Beitrag zur 19. Schiffssicherheitsverordnung

Die 19. Schiffssicherheitsanpassungsverordnung – ein Angriff auf die Seenotrettung?

Im März 2020 wurde die Schiffssicherheitsverordnung geändert: Bislang waren die Sicherheitsanforderungen für Schiffe gesenkt, die zu Sport- und Freizeitzwecken eingesetzt werden, sie benötigten insb. kein Sicherheitszeugnis. Nun gilt dies nur noch für Boote, die zu Sport- oder Erholungszwecken eingesetzt werden.

Klingt banal? Ist es aber nicht. Das OVG Hamburg stellte zugunsten einer NGO und entgegen der Einschätzung des BMVI 2019 fest, dass ehrenamtliche Seenotrettung unter o.g. Freizeitzwecke fällt. Nun änderte das BMVI die Rechtslage: unter Erholungszwecke lässt sich Seenotrettung nicht fassen. Gestern erklärte das VG Hamburg aber die Festsetzung von Schiffen Mare Liberums im Eilverfahren für rechtswidrig, da schon formell bei der Änderung der Verordnung ein europäischer Notifizierungsmechanismus nicht eingehalten wurde. Die Entscheidung der Hauptsache steht noch aus.

Problematisch ist aber v.a. der materielle Inhalt der Verordnung. Die Begründung des BMVI sprach von Sicherheitsrisiken auf den Booten – Unfälle seit Beginn der Missionen 2015 konnte das BMVI aber keine nennen. Pikant ist dies, da ‚FragDenStaat‘ interne Unterlagen des BMI und BMVI veröffentlichte: ein “Lex Alan Kurdi” (S. 721) bzw. ein „Taxi-Dienst“ (so Seehofer lt. Filiz Polat, MdB) dürfe es nicht geben. Es scheint so, als solle die Seenotrettung erschwert werden, denn die neuen Anforderungen sind für die meisten NGOs nicht zu erfüllen.
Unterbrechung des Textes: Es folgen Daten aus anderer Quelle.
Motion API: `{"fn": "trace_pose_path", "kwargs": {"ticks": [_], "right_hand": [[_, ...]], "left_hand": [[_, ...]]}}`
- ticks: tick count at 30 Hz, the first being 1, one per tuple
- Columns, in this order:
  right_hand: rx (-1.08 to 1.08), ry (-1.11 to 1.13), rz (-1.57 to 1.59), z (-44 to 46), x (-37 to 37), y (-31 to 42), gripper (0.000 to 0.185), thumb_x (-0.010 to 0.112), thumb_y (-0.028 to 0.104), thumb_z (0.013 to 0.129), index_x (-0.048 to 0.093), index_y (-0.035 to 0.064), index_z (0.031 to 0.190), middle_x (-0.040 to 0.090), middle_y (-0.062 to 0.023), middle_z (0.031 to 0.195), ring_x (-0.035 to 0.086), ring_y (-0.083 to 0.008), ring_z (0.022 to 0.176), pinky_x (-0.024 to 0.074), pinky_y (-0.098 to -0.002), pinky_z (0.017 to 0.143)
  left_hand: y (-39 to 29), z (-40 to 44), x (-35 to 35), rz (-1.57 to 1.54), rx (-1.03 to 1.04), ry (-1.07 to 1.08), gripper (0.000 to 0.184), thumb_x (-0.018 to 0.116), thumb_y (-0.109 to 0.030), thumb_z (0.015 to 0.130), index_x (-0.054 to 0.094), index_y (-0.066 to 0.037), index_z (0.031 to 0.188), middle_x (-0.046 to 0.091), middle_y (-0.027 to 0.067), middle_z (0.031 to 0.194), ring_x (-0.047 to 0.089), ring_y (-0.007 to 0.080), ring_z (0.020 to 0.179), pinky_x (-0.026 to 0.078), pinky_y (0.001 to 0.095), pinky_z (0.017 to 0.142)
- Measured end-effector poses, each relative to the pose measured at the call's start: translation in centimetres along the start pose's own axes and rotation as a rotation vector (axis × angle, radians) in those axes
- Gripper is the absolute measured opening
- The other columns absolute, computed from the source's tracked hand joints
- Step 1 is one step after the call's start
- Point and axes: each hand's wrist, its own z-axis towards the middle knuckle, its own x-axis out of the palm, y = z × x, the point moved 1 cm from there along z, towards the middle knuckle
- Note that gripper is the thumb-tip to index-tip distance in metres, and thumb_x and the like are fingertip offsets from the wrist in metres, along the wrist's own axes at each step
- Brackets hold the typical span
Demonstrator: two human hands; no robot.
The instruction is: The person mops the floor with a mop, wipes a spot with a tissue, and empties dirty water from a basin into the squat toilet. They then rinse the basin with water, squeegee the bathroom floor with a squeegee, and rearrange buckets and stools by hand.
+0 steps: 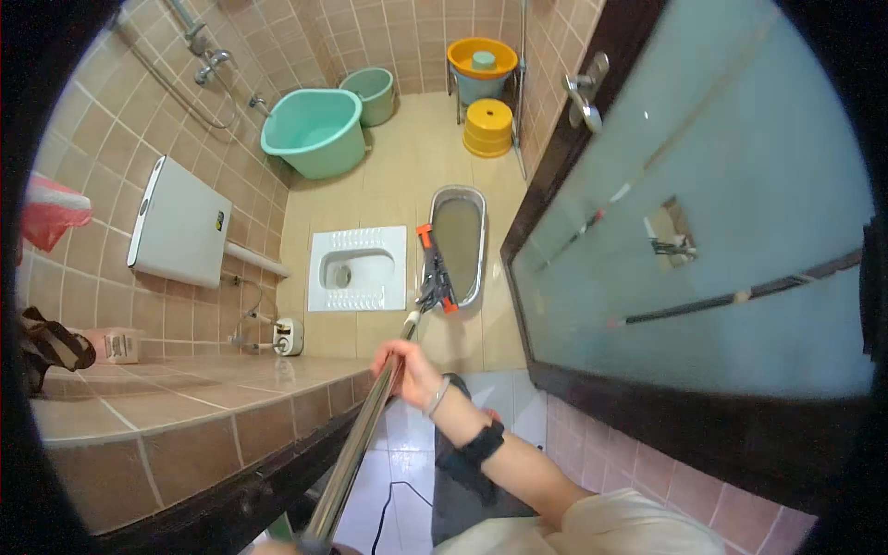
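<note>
A mop (pixel 356 444) with a long metal pole slants from the bottom edge up to its dark head with orange ends. My right hand (pixel 407 375) is closed around the pole partway along. At the bottom edge, mostly cut off, my left hand (pixel 275 548) is wrapped around the pole's near end. The mop head (pixel 435 273) lies at the left rim of a long grey basin (pixel 478 277) holding murky water. To the left of the basin, a white squat toilet (pixel 398 268) is set in the beige tiled floor.
A turquoise tub (pixel 324 157) and a green bucket (pixel 372 97) stand at the back. Nearby are a yellow stool (pixel 487 128) and an orange basin (pixel 495 60). On the right is a frosted glass door (pixel 721 213); a tiled ledge (pixel 213 398) runs along the left. A black cable (pixel 381 518) crosses the floor.
</note>
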Motion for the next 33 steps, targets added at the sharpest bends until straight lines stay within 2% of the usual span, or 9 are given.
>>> {"fn": "trace_pose_path", "kwargs": {"ticks": [3, 5, 7, 12, 13, 21, 25, 29, 33], "right_hand": [[-0.135, -0.150, -0.012, 6.4, -2.4, 6.0, 0.015, 0.050, 0.011, 0.075, 0.050, 0.0034, 0.063, 0.052, -0.0080, 0.059, 0.052, -0.0192, 0.054, 0.0483, -0.0296, 0.056], [-0.122, -0.286, -0.021, 8.5, -3.4, 9.5, 0.015, 0.049, 0.012, 0.076, 0.049, 0.0041, 0.062, 0.051, -0.0082, 0.058, 0.051, -0.0192, 0.053, 0.0464, -0.0280, 0.052], [-0.159, -0.400, -0.095, 8.8, -3.4, 11.4, 0.017, 0.050, 0.010, 0.076, 0.047, 0.0061, 0.060, 0.052, -0.0067, 0.057, 0.050, -0.0155, 0.049, 0.0415, -0.0255, 0.044], [-0.032, -0.333, -0.218, 12.1, -8.3, 17.2, 0.015, 0.050, 0.010, 0.076, 0.046, 0.0064, 0.062, 0.048, -0.0056, 0.054, 0.047, -0.0163, 0.048, 0.0390, -0.0266, 0.043], [-0.035, -0.307, -0.433, 14.4, -12.2, 18.5, 0.028, 0.050, 0.023, 0.077, 0.048, 0.0094, 0.052, 0.049, -0.0037, 0.047, 0.043, -0.0133, 0.041, 0.0346, -0.0257, 0.036], [-0.347, -0.237, -0.368, 15.8, -5.8, 21.0, 0.015, 0.049, 0.018, 0.076, 0.048, 0.0077, 0.066, 0.045, -0.0026, 0.059, 0.043, -0.0162, 0.054, 0.0380, -0.0261, 0.053], [-0.062, -0.301, -0.162, 15.4, -4.1, 21.4, 0.016, 0.048, 0.013, 0.076, 0.046, 0.0046, 0.063, 0.047, -0.0078, 0.059, 0.047, -0.0190, 0.058, 0.0425, -0.0300, 0.059], [-0.061, -0.279, -0.082, 20.1, -7.9, 23.2, 0.019, 0.051, 0.011, 0.075, 0.044, 0.0076, 0.057, 0.047, -0.0048, 0.050, 0.046, -0.0161, 0.046, 0.0409, -0.0264, 0.045], [-0.143, -0.385, -0.041, 18.4, -2.8, 23.3, 0.003, 0.048, 0.007, 0.072, 0.046, 0.0052, 0.071, 0.049, -0.0070, 0.063, 0.049, -0.0190, 0.060, 0.0430, -0.0310, 0.054]], "left_hand": [[6.6, -1.8, -4.0, 0.035, -0.122, -0.121, 0.040, 0.046, -0.039, 0.070, 0.042, -0.006, 0.048, 0.046, 0.0061, 0.053, 0.043, 0.0204, 0.047, 0.030, 0.0318, 0.042], [10.2, -0.7, -4.1, 0.295, -0.437, -0.519, 0.052, 0.040, -0.051, 0.067, 0.035, -0.006, 0.042, 0.042, 0.0060, 0.045, 0.039, 0.0211, 0.043, 0.032, 0.0321, 0.048], [16.4, -1.6, -6.7, 0.231, -0.374, -0.398, 0.042, 0.038, -0.039, 0.073, 0.035, -0.006, 0.047, 0.040, 0.0059, 0.049, 0.039, 0.0201, 0.050, 0.030, 0.0299, 0.063], [24.9, -1.4, -9.3, 0.138, -0.454, -0.242, 0.048, 0.034, -0.041, 0.077, 0.036, -0.005, 0.045, 0.041, 0.0052, 0.047, 0.039, 0.0194, 0.050, 0.030, 0.0302, 0.067], [25.8, -1.2, -9.4, 0.119, -0.483, -0.234, 0.047, 0.033, -0.038, 0.078, 0.035, -0.005, 0.045, 0.042, 0.0051, 0.048, 0.039, 0.0190, 0.051, 0.030, 0.0304, 0.066], [28.0, 3.9, -15.6, -0.017, -0.746, -0.506, 0.046, 0.032, -0.032, 0.079, 0.035, -0.004, 0.043, 0.037, 0.0055, 0.045, 0.037, 0.0172, 0.049, 0.029, 0.0279, 0.056], [27.5, 4.8, -15.7, -0.110, -0.596, -0.325, 0.041, 0.034, -0.026, 0.078, 0.033, -0.004, 0.044, 0.037, 0.0061, 0.044, 0.036, 0.0174, 0.047, 0.029, 0.0289, 0.054], [29.0, 5.7, -17.4, -0.131, -0.797, -0.435, 0.048, 0.035, -0.032, 0.077, 0.034, -0.004, 0.037, 0.039, 0.0085, 0.040, 0.036, 0.0184, 0.043, 0.029, 0.0294, 0.058], [29.4, 6.8, -19.7, -0.207, -0.770, -0.501, 0.051, 0.035, -0.032, 0.079, 0.033, -0.004, 0.036, 0.036, 0.0079, 0.038, 0.032, 0.0190, 0.042, 0.029, 0.0301, 0.059]]}}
Dies ruft verfassungsrechtliche Bedenken hervor: Wieso werden keine Sportboote auf dem Bodensee reguliert, wo seit 2015 dutzende Menschen starben? Wieso wurden Boote von ausschließlich dokumentierenden NGOs beschlagnahmt, so von Mare Liberum?        
 Zudem legte das BMVI keine Anhaltspunkte einer abstrakten Gefahr vor, wie aber die Rechtsgrundlage für die Verordnung in § 9 I SeeAufgG fordert.

Nicht zuletzt bleibt die Frage: Wieso sollte Seenotrettung verboten werden?    
Die Entwicklung verbreitet sich: letzte Woche wurde die Sea Watch 4 von italienischen Behörden festgesetzt – aufgrund angeblicher Sicherheitsbedenken. Sie hatte erst im August auf ihrer ersten Fahrt 350 Menschen aus dem Mittelmeer gerettet.